Julian Nagelsmann's earpiece idea might not be so bad after all...

Every now and then, somebody profoundly intelligent in one field of human endeavour says something that makes the world question how wide-ranging their intelligence is.

"American football is much more technologically advanced than soccer," Julian Nagelsmann recently said. "The quarterback has an earpiece to hear his coach; we absolutely need that."

It seems pretty plausible that the German manager was just spitballing and wasn't actually setting out a plan, but let's examine the idea further anyway. The idea didn't get wide coverage, but what it did get was negative. Pretty heavily so.

However, let's take this notion and run with it. Not because I want to give managers the ability to micromanage, but because interrogating an idea like this can be fun. Sometimes you can get something novel out of nonsense.

Forget NFL

The German's quote itself shoots itself in the foot: American football is not like association football. For one, you don't have a quarter-back; for another, you don't have breaks in play. Maybe you'd want to earpiece up the captain, but captains in football aren't always the players who pull the strings of tactics and tempo on-field.

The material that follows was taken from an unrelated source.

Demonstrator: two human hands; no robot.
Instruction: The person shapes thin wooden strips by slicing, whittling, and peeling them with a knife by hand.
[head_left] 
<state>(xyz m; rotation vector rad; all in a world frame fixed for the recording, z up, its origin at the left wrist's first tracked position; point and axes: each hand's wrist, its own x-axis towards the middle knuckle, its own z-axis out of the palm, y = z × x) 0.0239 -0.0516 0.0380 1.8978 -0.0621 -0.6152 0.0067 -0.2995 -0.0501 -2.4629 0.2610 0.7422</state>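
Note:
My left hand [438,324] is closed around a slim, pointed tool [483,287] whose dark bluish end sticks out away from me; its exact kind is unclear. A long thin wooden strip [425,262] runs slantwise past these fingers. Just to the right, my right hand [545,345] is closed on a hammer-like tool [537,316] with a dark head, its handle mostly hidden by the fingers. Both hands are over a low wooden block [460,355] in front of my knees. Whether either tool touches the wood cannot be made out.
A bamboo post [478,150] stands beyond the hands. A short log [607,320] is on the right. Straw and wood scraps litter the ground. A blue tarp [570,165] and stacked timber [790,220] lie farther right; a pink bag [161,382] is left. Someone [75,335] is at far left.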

Another sport which might be an interesting comparison is Formula One, which has earpieces but without the NFL-type breaks between plays. Drivers can communicate with their engineering and strategy teams, and that can be useful.

Sometimes a change of weather or an incident somewhere will dramatically change the pit-stop strategy, or the driver needs to be informed of some issue with the car they need to manage. Information can be quickly and succinctly relayed.

The best exchanges though, as a viewer, are the ones where the drivers just tell their engineers to fuck off.

Realistically, I think the way that tactical earpieces would work in football would be for them to only (or at least primarily) used in breaks of play, to relay relatively simple changes in shape or approach. "Switch to a three in midfield", "their left-back's having a bad game, let's send more long balls right at them", "be quicker pressing their defensive midfielder". All the stuff that already is being relayed to players mid-game, but that only happens when they have time to jog over to the sidelines when someone (usually a goalkeeper) is receiving (possibly unnecessary) treatment).


Given that managers can already tell their players what to do, the tactical element probably isn't enough to get a push behind earpieces. However, I think there are a number of other ways that earpieces could be used to add something to football.

Innovation Number One: Concussion detection

Now, this is the kind of 'bullshit science that gets sales' option. A consensus statement at an international conference for concussion in sport in 2016 said that "reported mean peak linear and rotational acceleration values in concussed players vary considerably". For various reasons, "The use of helmet-based or other sensor systems to clinically diagnose or assess SRC cannot be supported at this time."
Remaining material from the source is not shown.